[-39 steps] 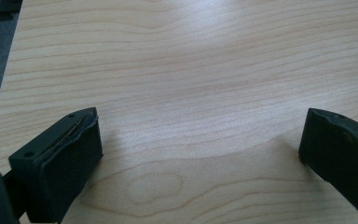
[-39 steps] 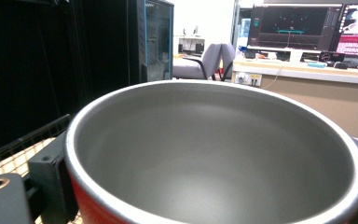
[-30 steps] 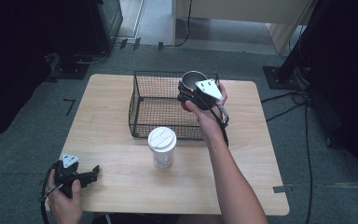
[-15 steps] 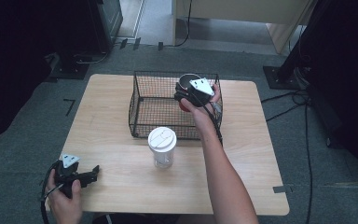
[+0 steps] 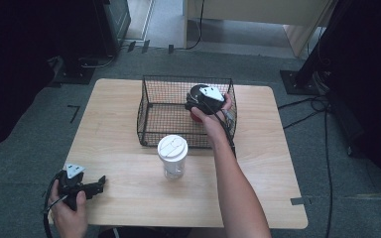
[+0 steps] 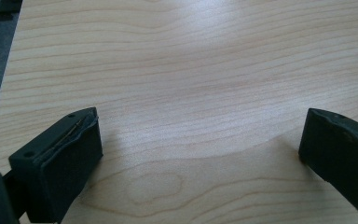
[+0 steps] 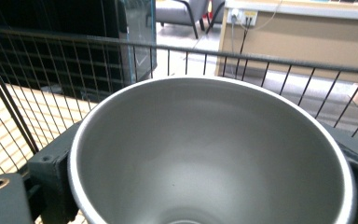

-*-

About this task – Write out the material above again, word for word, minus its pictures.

Result below –
[-39 steps] 
[-39 steps] 
[-30 steps] 
[-15 steps] 
[+0 steps] 
[+0 steps] 
[+0 steps] 

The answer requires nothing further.